Environ 150 personnes ont rendu hommage aux victimes des attentats jeudi 19 novembre en début de soirée sur l'esplanade Jean Charbonnier, entre la médiathèque Nelson-Mandela et la maison de quartier de Planoise, à l'appel de l'association culturelle et d'éducation populaire Des Racines et des Feuilles. « A travers de ce qu'on a entendu de la part des adhérents, on ne pouvait pas rester silencieux. Il sont choqués et abasourdis devant ces actes innommablement violents », explique la présidente Amina Benaddi pendant que les gens arrivent peu à peu. Très vite, des bougies sont distribuées, allumées, protégées du vent et disposées au milieu du cercle humain qui se forme.
Amina Benaddi monte alors sur un tabouret et s'adresse à la petite foule : « Tout le monde ici condamne sans réserve et de façon absolue » les assassinats de Paris et Saint-Denis. « Ces actes sont le fruit de l'échec, de l'ignorance et du désoeuvrement. En janvier, c'était déjà une tragédie, là, c'est pire. Trop, c'est trop. Nos associations ont le devoir d'apprendre de ça. Tous ensemble, avec nos partenaires, nous devons transformer notre mission éducative pour construire des citoyens éclairés, défendre le principe de l'égalité, porter vers l'avant des modèles de réussite. La nature n'aime pas les espaces vides : quand il n'y a pas de culture, quand les gens ne sont pas occupés, ils n'ont pas l'opportunité de voir d'autres façons de vivre, de rendre les individus productifs dans la société. Ce rassemblement fait partie de notre mission éducative ».
« Continuez à crier que vous êtes Français comme tout le monde ici ! »
Les enfants entretiennent la flamme des bougies, l'écoute est attentive. L'ambiance n'est pas à l'abattement, mais à la résolution. L'heure est grave et les enjeux importants : « Ici, à Planoise et partout ailleurs, les citoyens sont porteurs de qualités humaines. Notre humanité refuse cette violence. Soyons responsables, acteurs de la paix, artisans du vivre ensemble ». Amina Benaddi laisse passer un temps, observe les gens, sourit, et poursuit: « Nous, citoyens, disons ceci : attention à ne pas tout mélanger, ne pas faire l'amalgame avec une situation intolérable. Les citoyens français de confession musulmane ne se reconnaissent pas dans ces attentats qui ont choqué le coeur de tous les Français. Il faut rester humains, lucides, ne pas tomber dans la suspicion... »

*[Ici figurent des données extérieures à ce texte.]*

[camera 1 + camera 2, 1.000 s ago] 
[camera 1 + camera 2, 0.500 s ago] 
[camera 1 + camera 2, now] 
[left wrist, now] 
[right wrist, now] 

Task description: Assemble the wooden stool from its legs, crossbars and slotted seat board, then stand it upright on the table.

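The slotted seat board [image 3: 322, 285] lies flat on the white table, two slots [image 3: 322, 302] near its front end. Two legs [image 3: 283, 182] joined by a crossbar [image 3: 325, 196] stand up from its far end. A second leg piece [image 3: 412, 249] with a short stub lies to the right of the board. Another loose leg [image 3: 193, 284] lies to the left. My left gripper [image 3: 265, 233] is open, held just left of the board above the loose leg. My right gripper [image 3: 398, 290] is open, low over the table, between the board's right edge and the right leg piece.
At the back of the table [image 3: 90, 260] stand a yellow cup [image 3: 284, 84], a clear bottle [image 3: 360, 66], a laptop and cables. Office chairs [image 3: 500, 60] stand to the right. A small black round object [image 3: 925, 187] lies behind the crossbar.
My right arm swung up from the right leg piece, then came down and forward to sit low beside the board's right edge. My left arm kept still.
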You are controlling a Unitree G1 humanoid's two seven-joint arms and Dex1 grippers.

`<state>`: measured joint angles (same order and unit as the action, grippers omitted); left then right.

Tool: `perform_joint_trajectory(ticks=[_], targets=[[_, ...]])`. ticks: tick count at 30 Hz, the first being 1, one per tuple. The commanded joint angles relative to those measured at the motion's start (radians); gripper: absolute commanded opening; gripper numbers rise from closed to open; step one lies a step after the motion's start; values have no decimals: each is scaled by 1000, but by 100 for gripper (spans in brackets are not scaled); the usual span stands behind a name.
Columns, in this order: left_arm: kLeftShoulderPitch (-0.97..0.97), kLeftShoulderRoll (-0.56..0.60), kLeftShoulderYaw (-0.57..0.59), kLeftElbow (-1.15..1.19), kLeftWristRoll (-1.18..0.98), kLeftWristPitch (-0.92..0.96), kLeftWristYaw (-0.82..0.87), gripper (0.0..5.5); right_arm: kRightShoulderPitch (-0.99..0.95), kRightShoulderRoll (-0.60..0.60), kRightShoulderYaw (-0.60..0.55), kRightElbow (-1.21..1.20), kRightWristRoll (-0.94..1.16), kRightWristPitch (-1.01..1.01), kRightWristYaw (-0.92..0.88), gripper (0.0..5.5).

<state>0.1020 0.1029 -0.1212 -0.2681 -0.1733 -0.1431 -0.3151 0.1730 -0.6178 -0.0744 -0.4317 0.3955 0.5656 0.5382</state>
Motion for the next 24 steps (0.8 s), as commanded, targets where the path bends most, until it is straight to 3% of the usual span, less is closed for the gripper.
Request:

L'essentiel est dit. Applaudi. On peut passer au fondamental, au partage, à la poésie. Une jeune fille monte sur le tabouret et lit d'une voix claire La Ronde de Paul Fort : « Si toutes les filles du monde voulaient se donner la main... » Un garçon prend sa place et lit Liberté de Paul Eluard : «... Bien au dessus du silence /J'écris ton nom... » Chahrazed Mbarek, la coordinatrice de l'association insiste sur la nécessaire « implication des parents ». Animateur de soutien scolaire, Gilles lit un poème de son cru où il est question de liberté et de justice. Une jeune femme le remplace : « On est tous attérés, tous impliqués... S'il vous plait, attention aux amalgames, ce n'est pas mon identité, pas mon islam... » Magali Mallen ne connaissait pas l'association, elle prend le micro : « Continuez à crier que vous êtes Français comme tout le monde ici ».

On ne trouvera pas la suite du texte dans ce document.